Bonds

A Puerto Rico attorney filed a motion charging the Puerto Rico Oversight Board’s local law firm with a conflict of interest related to its representation of four financial firms that acquired a $384 million loan portfolio from an entity under control of the board.

Attorney Carlos Lamoutte filed the motion against Puerto Rico law firm O’Neill & Borges in the U.S. District Court for Puerto Rico last week. Puerto Rico bankruptcy Judge Laura Taylor Swain has since set dates in early June for each side to file response papers. 

Lamoutte said O’Neill & Borges operated contrary to the federal Puerto Rico Recovery Accuracy in Disclosures Act, which requires professional parties in the bankruptcy to disclose their material interests in it in a disclosure statement to the court. Firms that fail to do so or have had relationships with involved parties with material interests, can’t be paid.

While the law firm was representing the board, it also represented four financial firms that acquired a $384 million loan portfolio from the Economic Development Bank for Puerto Rico, which was and remains under the control of the board, Lamoutte claims.

In addition, Lamoutte said, board General Counsel Jaime El Koury and the board’s independent Ethics Advisor Andrea Bonime-Blanc inappropriately “concealed” the “unresolvable conflict of interest.”

“The Oversight Board believes Mr. Lamoutte’s motion is without merit and will respond to the arguments in detail in court,” the board said in a statement. Bonime-Blanc did not immediately respond to a request for comment. El Koury declined to comment.

An outside communications person for O’Neill & Borges said the firm’s “position regarding the motions presented by attorney Lamoutte will be exposed in the document that will be presented to the court.”

“Carlos Lamoutte is to be commended for putting this potential conflict of interest before the Title lll court and U.S. Trustee,” said Puerto Rico Clearinghouse Principal Cate Long. “The sale of loans by the Puerto Rico Economic Development Bank for a fraction of their value has been a very controversial issue for several years. Hundreds of businessmen whose loans were sold have protested that the [board] did not review the contract contrary to their practice of reviewing all contracts over $10 million.” 
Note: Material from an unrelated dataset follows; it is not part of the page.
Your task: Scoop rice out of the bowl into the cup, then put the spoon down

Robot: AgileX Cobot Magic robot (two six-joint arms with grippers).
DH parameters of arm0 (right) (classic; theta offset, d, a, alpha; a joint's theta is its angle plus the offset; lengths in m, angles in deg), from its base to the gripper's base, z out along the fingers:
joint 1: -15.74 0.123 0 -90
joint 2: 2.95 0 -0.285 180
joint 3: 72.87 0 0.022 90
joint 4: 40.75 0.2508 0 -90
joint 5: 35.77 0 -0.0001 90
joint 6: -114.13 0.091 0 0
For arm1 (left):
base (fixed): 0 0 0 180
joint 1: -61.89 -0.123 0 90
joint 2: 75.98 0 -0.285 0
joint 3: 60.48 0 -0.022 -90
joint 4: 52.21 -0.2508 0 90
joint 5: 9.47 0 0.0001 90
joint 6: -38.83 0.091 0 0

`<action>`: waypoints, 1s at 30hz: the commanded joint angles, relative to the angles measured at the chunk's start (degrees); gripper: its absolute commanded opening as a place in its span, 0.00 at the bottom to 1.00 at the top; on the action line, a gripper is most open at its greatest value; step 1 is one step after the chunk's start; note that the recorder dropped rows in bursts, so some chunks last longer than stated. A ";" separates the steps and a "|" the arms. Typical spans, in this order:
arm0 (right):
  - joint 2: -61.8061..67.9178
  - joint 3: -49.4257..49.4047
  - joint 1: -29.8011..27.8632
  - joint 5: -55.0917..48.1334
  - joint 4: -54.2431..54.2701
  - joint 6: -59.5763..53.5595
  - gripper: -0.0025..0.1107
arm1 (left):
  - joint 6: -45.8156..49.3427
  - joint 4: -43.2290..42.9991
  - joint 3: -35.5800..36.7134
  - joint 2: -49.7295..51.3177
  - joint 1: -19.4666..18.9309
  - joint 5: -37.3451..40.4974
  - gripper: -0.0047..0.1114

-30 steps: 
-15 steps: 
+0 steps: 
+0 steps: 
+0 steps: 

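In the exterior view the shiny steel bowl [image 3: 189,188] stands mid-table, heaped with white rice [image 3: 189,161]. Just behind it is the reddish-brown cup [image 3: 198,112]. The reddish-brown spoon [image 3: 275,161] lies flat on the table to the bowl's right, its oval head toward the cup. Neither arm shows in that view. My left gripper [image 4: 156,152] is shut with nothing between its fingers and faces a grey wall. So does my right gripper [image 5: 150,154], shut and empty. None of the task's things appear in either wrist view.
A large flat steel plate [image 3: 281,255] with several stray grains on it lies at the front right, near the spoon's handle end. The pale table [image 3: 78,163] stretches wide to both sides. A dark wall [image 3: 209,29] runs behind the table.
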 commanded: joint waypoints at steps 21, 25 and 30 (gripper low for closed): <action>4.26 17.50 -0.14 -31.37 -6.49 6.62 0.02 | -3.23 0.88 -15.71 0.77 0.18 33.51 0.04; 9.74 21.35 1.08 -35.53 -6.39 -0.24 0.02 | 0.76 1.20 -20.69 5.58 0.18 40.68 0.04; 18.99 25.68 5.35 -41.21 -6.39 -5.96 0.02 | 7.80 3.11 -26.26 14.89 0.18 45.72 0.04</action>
The board and Bonime-Blanc must explain “why they exercised no oversight on this transaction,” she said.

In his 18-page motion, Lamoutte asks for permanent disqualification of O’Neill & Borges from representing the board and for the firm to give up all payments the board made to it since it was hired in November 2016. State-side law firm Proskauer Rose LLP has led the board’s bankruptcy work but O’Neill & Borges has been its local law firm on these matters.

PR Recovery and Development JV, Parliament Capital Management, Parliament High Yield Fund, and Island Portfolio Services entered into the agreement to purchase the commercial loan portfolio from the Economic Development Bank in September 2018. They were excluded “in bad faith, knowingly, and intentionally” by O’Neill & Borges from its list of material interested parties submitted by the Oversight Board to the court pursuant to PRRADA, Lamoutte told Swain. 

The loan sale is under separate “intense litigation” because the board did not review or approve the contract between the EDB and the four financial parties prior to execution, contrary to the board’s policy, Lamoutte said. 

“Even though the Oversight Board never examined nor approved the $384,269,047 loan sale agreement prior to its execution, acts which are contrary to the Oversight Board’s own contract review policy and past precedent, the Oversight Board has been continually advised by [O’Neill & Borges] not to take any enforcement action in relation to the loan sale agreement, thereby benefitting the [four financial firms] that are long-standing clients of O’Neill & Borges,” Lamoutte said. 

The board told The Bond Buyer, “The Economic Development Bank has filed a lawsuit to nullify the sale of the loan portfolio to [one of the four financial firms]. Given the pending litigation, the Oversight Board has not reviewed the contract pursuant to its contract review policy.”